> **YOUR GOAL**
Restate all the data exactly, so that each line is the same as before.

> **EXERCISE DATA**
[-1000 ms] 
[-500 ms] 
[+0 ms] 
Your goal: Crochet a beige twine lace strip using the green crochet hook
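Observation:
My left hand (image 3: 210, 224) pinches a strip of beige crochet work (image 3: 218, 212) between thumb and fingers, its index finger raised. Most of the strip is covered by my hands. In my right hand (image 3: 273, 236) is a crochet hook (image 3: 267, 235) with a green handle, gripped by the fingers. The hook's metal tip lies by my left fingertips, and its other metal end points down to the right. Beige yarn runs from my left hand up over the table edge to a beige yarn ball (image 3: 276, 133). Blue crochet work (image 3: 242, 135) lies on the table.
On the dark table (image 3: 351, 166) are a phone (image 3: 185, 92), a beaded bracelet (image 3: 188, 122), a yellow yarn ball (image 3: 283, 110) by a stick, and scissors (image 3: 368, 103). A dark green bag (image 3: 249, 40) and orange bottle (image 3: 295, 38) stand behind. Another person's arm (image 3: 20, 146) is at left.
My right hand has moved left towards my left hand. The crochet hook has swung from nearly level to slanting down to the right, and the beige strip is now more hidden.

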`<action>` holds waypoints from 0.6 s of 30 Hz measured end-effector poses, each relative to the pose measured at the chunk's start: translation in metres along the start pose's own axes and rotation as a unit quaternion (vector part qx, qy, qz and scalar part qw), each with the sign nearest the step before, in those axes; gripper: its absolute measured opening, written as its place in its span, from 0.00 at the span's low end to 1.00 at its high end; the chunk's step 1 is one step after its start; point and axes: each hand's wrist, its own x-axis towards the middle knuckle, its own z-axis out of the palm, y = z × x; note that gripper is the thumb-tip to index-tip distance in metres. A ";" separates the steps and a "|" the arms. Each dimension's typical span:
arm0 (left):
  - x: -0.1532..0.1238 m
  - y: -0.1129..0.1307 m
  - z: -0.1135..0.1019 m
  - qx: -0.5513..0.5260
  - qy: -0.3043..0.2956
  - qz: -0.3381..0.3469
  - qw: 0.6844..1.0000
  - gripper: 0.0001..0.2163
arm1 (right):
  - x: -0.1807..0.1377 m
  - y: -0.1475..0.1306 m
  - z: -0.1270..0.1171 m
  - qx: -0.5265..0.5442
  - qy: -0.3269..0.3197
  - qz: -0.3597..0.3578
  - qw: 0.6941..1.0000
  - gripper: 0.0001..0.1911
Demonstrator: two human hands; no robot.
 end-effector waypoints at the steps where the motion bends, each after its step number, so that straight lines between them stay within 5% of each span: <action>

> **EXERCISE SOLUTION**
[-1000 ms] 
[-500 ms] 
[+0 ms] 
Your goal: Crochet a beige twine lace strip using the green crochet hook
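Observation:
My left hand (image 3: 210, 224) pinches a strip of beige crochet work (image 3: 218, 212) between thumb and fingers, its index finger raised. Most of the strip is covered by my hands. In my right hand (image 3: 273, 236) is a crochet hook (image 3: 267, 235) with a green handle, gripped by the fingers. The hook's metal tip lies by my left fingertips, and its other metal end points down to the right. Beige yarn runs from my left hand up over the table edge to a beige yarn ball (image 3: 276, 133). Blue crochet work (image 3: 242, 135) lies on the table.
On the dark table (image 3: 351, 166) are a phone (image 3: 185, 92), a beaded bracelet (image 3: 188, 122), a yellow yarn ball (image 3: 283, 110) by a stick, and scissors (image 3: 368, 103). A dark green bag (image 3: 249, 40) and orange bottle (image 3: 295, 38) stand behind. Another person's arm (image 3: 20, 146) is at left.
My right hand has moved left towards my left hand. The crochet hook has swung from nearly level to slanting down to the right, and the beige strip is now more hidden.
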
`<action>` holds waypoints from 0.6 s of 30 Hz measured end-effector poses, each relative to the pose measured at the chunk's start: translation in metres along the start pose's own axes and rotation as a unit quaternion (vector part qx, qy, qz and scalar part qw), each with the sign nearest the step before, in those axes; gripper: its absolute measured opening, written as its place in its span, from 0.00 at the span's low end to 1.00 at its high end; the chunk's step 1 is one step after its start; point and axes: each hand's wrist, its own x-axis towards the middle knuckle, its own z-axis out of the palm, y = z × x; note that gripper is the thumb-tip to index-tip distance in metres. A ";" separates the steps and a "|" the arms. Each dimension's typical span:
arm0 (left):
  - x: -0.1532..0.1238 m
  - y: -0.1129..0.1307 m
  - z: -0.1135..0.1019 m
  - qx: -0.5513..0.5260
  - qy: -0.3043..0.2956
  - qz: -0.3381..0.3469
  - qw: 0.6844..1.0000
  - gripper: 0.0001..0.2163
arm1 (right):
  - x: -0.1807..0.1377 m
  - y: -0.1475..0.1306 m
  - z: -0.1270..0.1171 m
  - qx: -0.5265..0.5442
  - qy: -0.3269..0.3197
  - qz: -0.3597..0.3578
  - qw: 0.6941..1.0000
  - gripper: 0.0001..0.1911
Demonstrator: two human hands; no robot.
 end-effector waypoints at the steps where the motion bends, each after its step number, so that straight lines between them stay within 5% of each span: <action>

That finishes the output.